• _Your instructions_: In the entries below, identify every line with the string "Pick" and copy it.

• _Exercise data_:
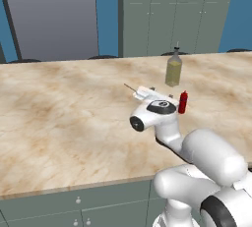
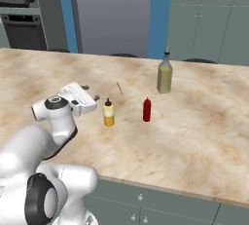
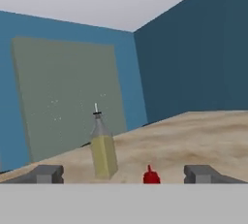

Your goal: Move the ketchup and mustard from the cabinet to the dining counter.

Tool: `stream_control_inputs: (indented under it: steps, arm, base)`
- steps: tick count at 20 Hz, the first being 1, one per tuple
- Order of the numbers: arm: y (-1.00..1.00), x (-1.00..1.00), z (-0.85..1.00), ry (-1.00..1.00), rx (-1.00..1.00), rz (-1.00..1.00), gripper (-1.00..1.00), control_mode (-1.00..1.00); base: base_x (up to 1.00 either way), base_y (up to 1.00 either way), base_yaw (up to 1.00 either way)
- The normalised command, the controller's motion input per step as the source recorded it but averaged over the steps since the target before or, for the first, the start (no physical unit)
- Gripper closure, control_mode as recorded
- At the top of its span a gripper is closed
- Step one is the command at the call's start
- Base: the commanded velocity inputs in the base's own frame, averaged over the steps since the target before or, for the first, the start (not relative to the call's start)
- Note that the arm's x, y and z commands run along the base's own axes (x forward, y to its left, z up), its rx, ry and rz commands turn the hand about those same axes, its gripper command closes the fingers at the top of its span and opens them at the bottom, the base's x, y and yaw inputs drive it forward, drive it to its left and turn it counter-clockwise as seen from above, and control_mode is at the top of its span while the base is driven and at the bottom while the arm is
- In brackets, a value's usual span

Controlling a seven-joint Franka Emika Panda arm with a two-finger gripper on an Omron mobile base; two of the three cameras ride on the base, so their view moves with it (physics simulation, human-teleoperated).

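The red ketchup (image 2: 147, 110) stands upright on the beige dining counter (image 2: 204, 131), and its top shows low between my fingertips (image 3: 203, 173) in the hand view. The yellow mustard (image 2: 108, 113) stands upright to its left, a short gap away. My gripper (image 2: 91, 92) hovers just left of the mustard and a little above the counter, open with nothing between its jaws. In the left base view my hand hides the mustard, and the ketchup (image 1: 183, 102) stands just right of it. The cabinet is out of view.
An olive-green bottle (image 2: 165, 77) with a thin spout stands behind the ketchup. A thin dark stick (image 2: 119, 88) lies on the counter near my hand. Tall grey-green cupboards (image 2: 209, 19) and an oven (image 2: 19, 9) stand beyond the counter's far edge.
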Motion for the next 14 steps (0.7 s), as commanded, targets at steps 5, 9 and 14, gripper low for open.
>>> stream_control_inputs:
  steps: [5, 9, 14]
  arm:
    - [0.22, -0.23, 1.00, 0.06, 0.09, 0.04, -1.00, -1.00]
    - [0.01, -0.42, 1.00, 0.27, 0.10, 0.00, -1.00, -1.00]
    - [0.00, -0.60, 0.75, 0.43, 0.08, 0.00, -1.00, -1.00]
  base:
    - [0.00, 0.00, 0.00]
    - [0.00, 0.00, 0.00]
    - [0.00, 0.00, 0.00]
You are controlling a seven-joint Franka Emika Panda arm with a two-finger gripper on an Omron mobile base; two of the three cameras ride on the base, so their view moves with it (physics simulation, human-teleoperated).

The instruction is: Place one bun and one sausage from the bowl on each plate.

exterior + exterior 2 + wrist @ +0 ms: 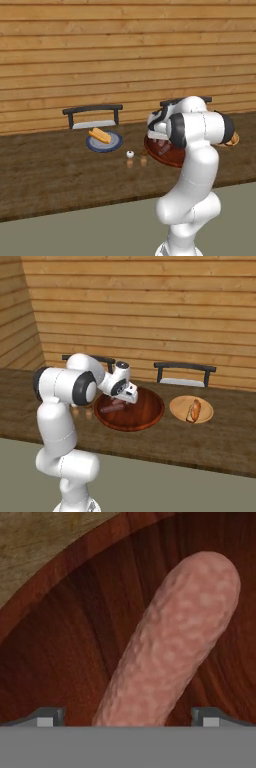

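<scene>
The dark red-brown bowl [145, 417] [170, 159] [60, 637] holds one pink sausage [175, 647] [110, 406]. My gripper [128, 717] [129, 400] hangs low inside the bowl, open, with one end of the sausage between its fingertips [47, 716] and no visible contact. On the left, the blue-grey plate [114, 145] carries a bun [100, 135]. To the right of the bowl, the tan-orange plate [177, 406] holds a bun with a sausage [194, 410]; in the left base view my arm hides most of that plate [234, 140].
Two small shakers, one white [130, 154] and one brown [144, 160], stand between the blue-grey plate and the bowl. Two dark racks [92, 115] [185, 373] stand at the back against the wooden wall. The counter's front edge runs near my base.
</scene>
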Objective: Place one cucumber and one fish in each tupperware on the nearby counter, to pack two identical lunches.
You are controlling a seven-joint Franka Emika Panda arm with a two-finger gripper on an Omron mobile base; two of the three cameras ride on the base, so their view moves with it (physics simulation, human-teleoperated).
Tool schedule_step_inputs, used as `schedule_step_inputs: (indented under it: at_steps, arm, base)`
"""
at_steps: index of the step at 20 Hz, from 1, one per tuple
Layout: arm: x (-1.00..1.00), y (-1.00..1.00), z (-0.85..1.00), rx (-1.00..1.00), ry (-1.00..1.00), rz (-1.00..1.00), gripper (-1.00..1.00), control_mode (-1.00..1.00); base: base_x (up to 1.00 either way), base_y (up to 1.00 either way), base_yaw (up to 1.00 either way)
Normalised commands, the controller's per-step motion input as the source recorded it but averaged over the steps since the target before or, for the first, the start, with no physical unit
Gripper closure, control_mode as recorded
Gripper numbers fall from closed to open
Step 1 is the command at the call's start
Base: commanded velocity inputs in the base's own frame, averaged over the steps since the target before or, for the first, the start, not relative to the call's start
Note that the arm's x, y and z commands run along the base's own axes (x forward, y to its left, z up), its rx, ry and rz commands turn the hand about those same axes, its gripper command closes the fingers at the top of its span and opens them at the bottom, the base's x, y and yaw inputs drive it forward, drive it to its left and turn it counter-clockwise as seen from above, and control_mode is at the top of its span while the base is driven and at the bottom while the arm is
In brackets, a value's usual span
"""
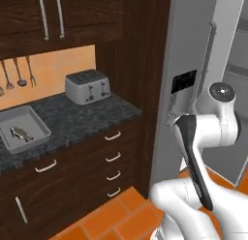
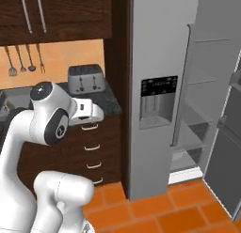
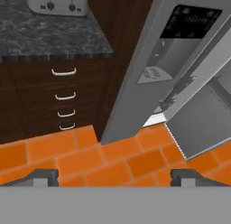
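While the claw (image 3: 115,175) hangs wide open and empty above the orange floor tiles (image 3: 90,160), one tupperware (image 1: 24,130) sits on the dark tabletop (image 1: 82,120) with a fish (image 1: 20,134) inside (left of the silver toaster (image 1: 88,86)).

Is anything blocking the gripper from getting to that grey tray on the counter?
Nothing visible. The open gripper hangs over orange floor by the drawers; the tupperware, holding a fish, sits uncovered on the counter.
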Motion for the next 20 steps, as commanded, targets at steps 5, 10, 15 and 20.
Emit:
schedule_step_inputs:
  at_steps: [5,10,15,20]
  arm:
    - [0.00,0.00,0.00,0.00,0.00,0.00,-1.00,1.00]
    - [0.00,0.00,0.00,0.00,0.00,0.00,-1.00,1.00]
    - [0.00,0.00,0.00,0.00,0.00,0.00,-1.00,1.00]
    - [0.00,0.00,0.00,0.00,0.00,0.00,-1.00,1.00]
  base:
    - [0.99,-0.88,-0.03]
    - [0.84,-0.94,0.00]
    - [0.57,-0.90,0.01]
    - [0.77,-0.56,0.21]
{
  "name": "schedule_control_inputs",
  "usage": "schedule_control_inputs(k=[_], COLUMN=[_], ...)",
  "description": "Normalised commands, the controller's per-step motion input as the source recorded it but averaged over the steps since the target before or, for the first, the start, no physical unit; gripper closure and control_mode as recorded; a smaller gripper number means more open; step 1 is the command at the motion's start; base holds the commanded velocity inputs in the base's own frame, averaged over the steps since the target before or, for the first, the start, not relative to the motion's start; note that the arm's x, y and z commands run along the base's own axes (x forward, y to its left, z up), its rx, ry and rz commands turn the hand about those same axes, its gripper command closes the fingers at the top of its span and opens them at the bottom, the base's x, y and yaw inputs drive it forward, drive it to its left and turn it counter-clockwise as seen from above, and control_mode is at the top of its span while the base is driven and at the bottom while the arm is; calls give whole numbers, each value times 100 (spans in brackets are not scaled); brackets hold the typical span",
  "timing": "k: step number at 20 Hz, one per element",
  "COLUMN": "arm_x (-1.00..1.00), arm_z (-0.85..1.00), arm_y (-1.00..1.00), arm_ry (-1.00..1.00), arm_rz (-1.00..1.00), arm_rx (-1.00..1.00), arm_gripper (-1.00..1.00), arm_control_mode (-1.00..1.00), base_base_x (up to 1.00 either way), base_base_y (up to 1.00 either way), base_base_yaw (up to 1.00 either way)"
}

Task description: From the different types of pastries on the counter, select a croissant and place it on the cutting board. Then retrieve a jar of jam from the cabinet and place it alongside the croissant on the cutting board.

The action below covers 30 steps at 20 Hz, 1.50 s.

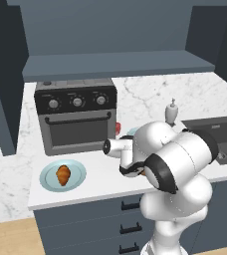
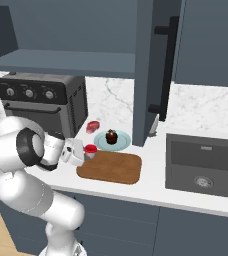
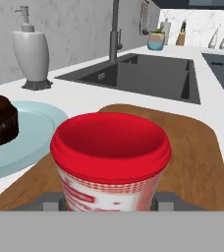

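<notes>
Croissant (image 1: 63, 175), golden-orange, ridged crescent, sits on a light blue plate (image 1: 48, 181) near the counter's (image 1: 16, 174) front edge, left of the arm, in front of the toaster oven (image 1: 75, 119). Gripper (image 2: 87, 152) is clamped on the jar of jam (image 2: 90, 149) w/ red lid, red-white checked band, held at the cutting board's (image 2: 116, 170) left end. Cupcake (image 2: 111, 136), dark brown, on another blue plate (image 2: 123, 141) just behind the board. Sink (image 2: 206, 165) to the right; soap dispenser (image 3: 33, 51) by the wall.
</notes>
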Motion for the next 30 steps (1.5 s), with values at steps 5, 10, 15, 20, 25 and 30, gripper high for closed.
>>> schedule_control_inputs(k=[5, 10, 15, 20, 25, 30], arm_x=[0, 0, 0, -5, 0, 0], arm_z=[-29, -47, -52, -50, 0, -1], arm_y=[22, 10, 0, 0, 1, 0], arm_ry=[-10, -14, -15, -17, -4, 0], arm_rz=[-25, -25, -17, -10, -1, 0], arm_rx=[0, 0, 0, 0, 0, 0], arm_gripper=[100, 100, 100, 100, 100, 100], arm_control_mode=[-100, -100, -100, -100, -100, -100], base_base_x=[0, 0, 0, 0, 0, 0], base_base_y=[0, 0, 0, 0, 0, 0], base_base_yaw=[0, 0, 0, 0, 0, 0])
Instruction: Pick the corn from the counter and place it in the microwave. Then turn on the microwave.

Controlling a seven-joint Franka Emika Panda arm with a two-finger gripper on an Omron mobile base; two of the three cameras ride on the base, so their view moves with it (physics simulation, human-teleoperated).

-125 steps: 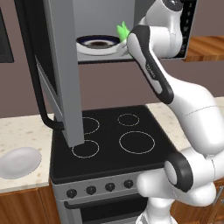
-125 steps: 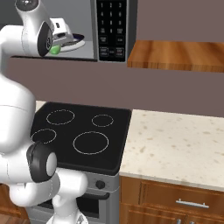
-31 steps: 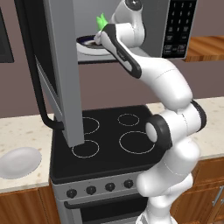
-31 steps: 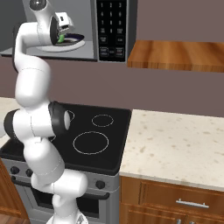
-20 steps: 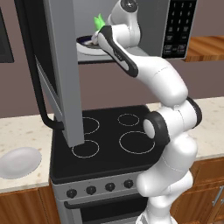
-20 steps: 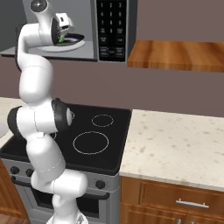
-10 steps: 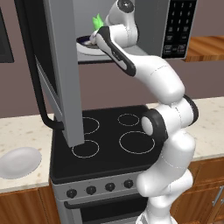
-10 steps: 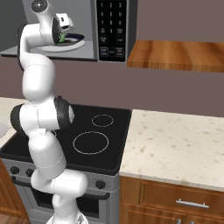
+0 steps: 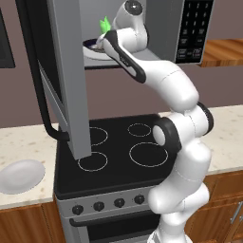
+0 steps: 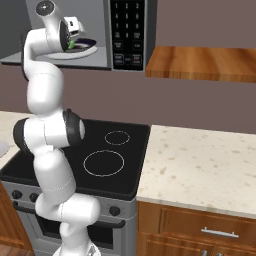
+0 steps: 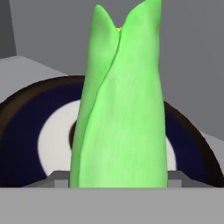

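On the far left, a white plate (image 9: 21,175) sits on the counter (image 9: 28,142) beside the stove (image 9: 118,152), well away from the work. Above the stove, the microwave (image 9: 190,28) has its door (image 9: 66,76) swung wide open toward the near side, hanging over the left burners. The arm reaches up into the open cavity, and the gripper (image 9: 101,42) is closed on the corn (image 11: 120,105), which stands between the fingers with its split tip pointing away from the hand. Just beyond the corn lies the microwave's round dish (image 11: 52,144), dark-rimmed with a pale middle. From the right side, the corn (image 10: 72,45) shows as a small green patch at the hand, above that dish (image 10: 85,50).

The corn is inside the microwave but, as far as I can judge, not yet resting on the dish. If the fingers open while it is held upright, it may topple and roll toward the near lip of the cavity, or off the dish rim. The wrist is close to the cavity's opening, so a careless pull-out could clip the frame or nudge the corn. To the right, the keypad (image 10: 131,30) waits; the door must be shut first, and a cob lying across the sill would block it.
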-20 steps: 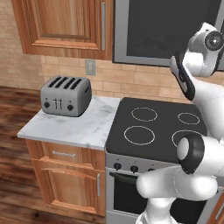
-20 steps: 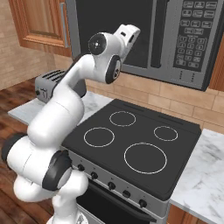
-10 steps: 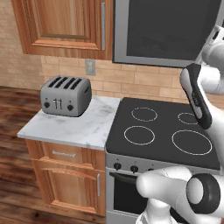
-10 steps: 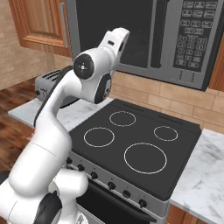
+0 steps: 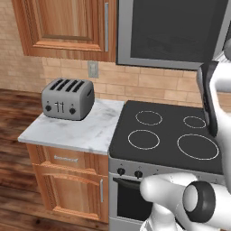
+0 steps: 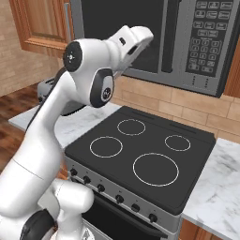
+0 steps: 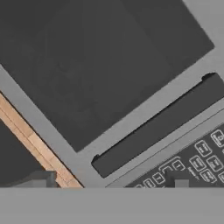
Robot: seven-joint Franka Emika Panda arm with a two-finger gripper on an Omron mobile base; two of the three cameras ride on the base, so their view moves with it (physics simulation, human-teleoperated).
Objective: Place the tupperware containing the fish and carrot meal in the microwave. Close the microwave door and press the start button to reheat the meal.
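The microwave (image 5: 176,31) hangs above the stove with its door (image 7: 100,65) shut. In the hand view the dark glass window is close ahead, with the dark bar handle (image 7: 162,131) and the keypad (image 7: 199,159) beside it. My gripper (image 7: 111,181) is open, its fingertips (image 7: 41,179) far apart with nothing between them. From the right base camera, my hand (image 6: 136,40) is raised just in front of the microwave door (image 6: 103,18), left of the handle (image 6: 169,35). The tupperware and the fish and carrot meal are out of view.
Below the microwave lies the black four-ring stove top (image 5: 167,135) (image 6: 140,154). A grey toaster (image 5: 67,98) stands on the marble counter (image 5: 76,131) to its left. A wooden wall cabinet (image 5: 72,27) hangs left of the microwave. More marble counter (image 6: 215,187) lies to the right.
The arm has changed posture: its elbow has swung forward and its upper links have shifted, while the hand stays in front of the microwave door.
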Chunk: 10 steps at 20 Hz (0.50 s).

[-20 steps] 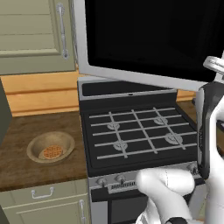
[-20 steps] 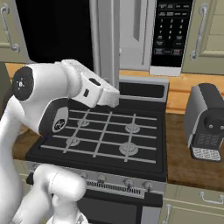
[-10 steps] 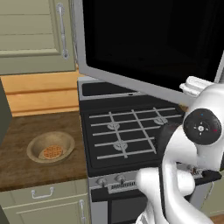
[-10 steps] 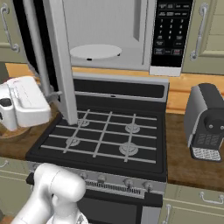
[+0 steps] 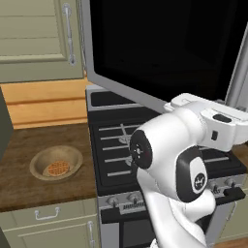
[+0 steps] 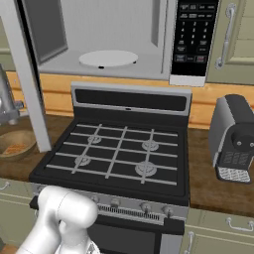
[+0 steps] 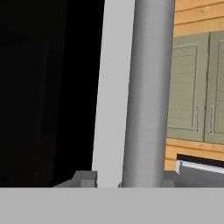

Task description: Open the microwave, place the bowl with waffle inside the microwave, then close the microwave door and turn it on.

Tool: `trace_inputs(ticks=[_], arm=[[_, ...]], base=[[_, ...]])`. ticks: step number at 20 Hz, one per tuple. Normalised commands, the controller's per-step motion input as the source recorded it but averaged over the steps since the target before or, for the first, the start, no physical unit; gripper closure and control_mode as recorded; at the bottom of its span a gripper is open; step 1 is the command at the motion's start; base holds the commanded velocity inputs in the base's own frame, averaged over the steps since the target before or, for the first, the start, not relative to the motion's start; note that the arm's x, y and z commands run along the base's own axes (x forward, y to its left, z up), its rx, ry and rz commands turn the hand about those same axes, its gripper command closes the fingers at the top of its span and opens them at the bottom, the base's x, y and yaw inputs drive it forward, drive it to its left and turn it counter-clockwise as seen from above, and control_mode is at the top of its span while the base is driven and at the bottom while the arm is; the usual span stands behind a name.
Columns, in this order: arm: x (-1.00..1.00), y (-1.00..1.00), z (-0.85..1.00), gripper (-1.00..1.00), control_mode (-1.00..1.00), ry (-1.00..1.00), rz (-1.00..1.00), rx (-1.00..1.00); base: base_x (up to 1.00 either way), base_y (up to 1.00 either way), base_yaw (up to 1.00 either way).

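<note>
Gripper (image 7: 127,178) sits right at the door handle (image 7: 146,92), fingertips either side of the bar, though whether it's clamped I cannot tell. Step 1 looks done: the microwave door (image 5: 160,48) stands wide open, turntable (image 6: 108,58) exposed inside the microwave (image 6: 124,39). Over on the counter (image 5: 29,145), the bowl (image 5: 56,162) waits with the waffle (image 5: 58,168) inside. Loading, closing and starting all remain.

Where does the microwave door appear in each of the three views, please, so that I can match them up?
Left base view: the microwave door is swung open across the upper middle and right, black glass facing the camera.
Right base view: seen edge-on as a grey strip down the left side.
Hand view: its black glass and frame take the left and centre, with the bar handle close up.
Shared landmark: the bowl on the counter in both base views.
</note>
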Motion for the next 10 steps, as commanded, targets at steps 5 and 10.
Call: trace_inputs(ticks=[5, 10], arm=[[0.12, 0.15, -0.12, -1.0, -1.0, 0.02, -0.03, -0.04], [-0.02, 0.0, -0.01, -1.0, -1.0, 0.0, 0.0, 0.0]], base=[[0.0, 0.0, 0.0], [0.0, 0.0, 0.0]])
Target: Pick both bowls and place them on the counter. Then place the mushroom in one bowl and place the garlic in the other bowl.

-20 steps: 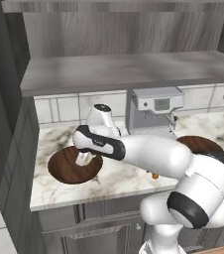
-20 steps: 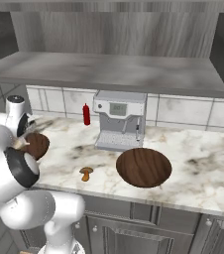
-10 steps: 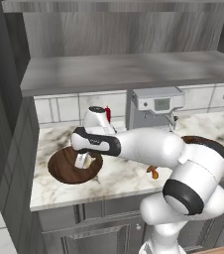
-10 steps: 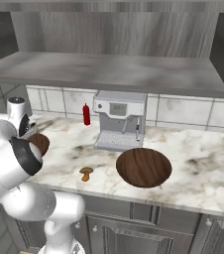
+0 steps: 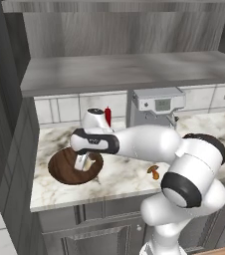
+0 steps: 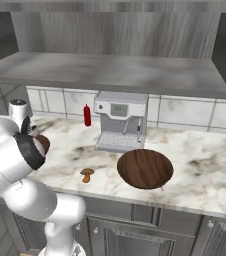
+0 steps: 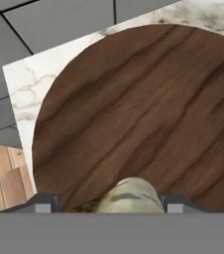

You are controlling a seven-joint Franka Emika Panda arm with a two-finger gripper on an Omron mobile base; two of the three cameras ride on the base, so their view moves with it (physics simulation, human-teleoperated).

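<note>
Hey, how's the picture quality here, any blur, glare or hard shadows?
Left base view: soft, even light, slightly fuzzy render. Right base view: faint shading under the right bowl, no glare. Hand view: left bowl's grain sharp, garlic slightly soft.

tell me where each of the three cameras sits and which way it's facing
Left base view: behind the arm to its left, looking forward and down at the counter; the arm crosses from lower right to the left bowl, hand over it.
Right base view: behind to its right, facing the coffee machine; the arm fills the lower left.
Hand view: on the hand, looking down into the left bowl, the garlic between the fingertips.
Shared: both base views show the mushroom, red bottle and right bowl.
</note>
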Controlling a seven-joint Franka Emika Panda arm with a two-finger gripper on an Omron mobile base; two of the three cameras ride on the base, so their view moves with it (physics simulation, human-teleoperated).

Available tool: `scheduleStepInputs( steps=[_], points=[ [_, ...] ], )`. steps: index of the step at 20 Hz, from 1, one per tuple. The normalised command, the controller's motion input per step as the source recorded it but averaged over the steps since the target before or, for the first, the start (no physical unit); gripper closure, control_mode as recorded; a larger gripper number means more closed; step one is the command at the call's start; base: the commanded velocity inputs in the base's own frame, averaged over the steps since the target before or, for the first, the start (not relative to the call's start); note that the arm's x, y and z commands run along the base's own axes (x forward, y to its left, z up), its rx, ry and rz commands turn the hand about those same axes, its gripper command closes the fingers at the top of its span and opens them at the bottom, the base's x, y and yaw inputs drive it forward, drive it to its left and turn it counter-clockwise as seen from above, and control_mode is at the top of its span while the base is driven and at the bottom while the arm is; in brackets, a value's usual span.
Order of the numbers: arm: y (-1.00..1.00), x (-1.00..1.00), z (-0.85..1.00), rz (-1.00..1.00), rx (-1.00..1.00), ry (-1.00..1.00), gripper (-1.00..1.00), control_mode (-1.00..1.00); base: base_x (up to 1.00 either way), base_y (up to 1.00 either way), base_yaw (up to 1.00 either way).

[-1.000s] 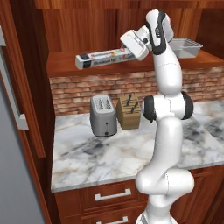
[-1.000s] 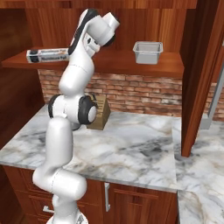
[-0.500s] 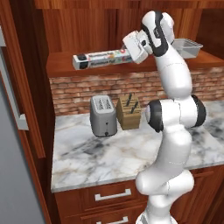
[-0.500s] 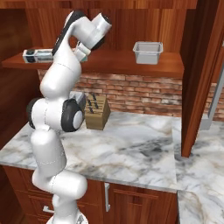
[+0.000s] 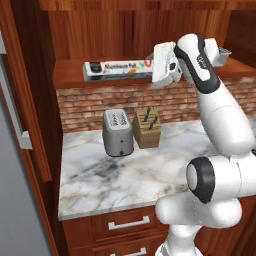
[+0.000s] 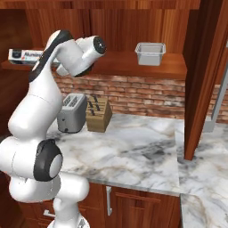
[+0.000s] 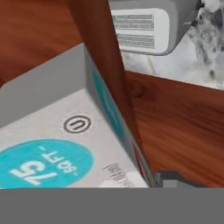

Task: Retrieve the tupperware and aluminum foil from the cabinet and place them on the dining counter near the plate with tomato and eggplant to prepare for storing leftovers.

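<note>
Lying lengthwise along the open wooden shelf of the cabinet [image 5: 75, 80], the aluminum foil [image 5: 117, 68] carton sits at the left of the shelf in the left base view, its printed face turned outward. Just right of it, the pincer [image 5: 156, 70] is at the carton's right end; whether its fingers touch the box, and how wide they stand, cannot be told from these views, since the white hand housing covers them. The hand view shows the carton's grey face with a teal round label close under the camera and one dark fingertip [image 7: 168, 178] beside the box edge. Below the shelf, a silver toaster [image 5: 118, 132] and a wooden knife block [image 5: 147, 128] stand side by side on the marble bench [image 5: 125, 175] against a brick backsplash. Further right on the same shelf, well apart from the carton, the tupperware [image 6: 150, 53] rests upright.
</note>
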Motion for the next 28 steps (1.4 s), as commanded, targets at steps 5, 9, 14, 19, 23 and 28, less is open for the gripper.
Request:
scheduleStepInputs(
  steps=[5, 9, 14, 19, 23, 28],
  points=[
    [-0.53, -1.00, 0.50, 0.00, 0.22, -0.07, 1.00, -1.00, 0.00, 0.00, 0.00],
    [-0.28, -1.00, 0.21, 0.03, -0.04, 0.07, 1.00, -1.00, 0.00, 0.00, 0.00],
    [-0.29, -1.00, -0.11, 0.01, -0.21, 0.35, 1.00, -1.00, 0.00, 0.00, 0.00],
    [-0.66, -1.00, -0.38, -0.08, -0.10, 0.36, 1.00, -1.00, 0.00, 0.00, 0.00],
    [-0.89, -1.00, -0.31, -0.19, -0.01, 0.27, 1.00, -1.00, 0.00, 0.00, 0.00],
    [-0.36, -0.60, -0.11, -0.08, 0.00, 0.12, 1.00, 1.00, -0.40, -0.01, 0.03]
  ],
)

• _Answer to this task_:
Instruction: Pick the corn from the counter and place it in the microwave. Then turn on the microwave.
Target: Pick both bowls and place them on the counter. Then place the mushroom in one bowl and place the garlic in the other bowl.

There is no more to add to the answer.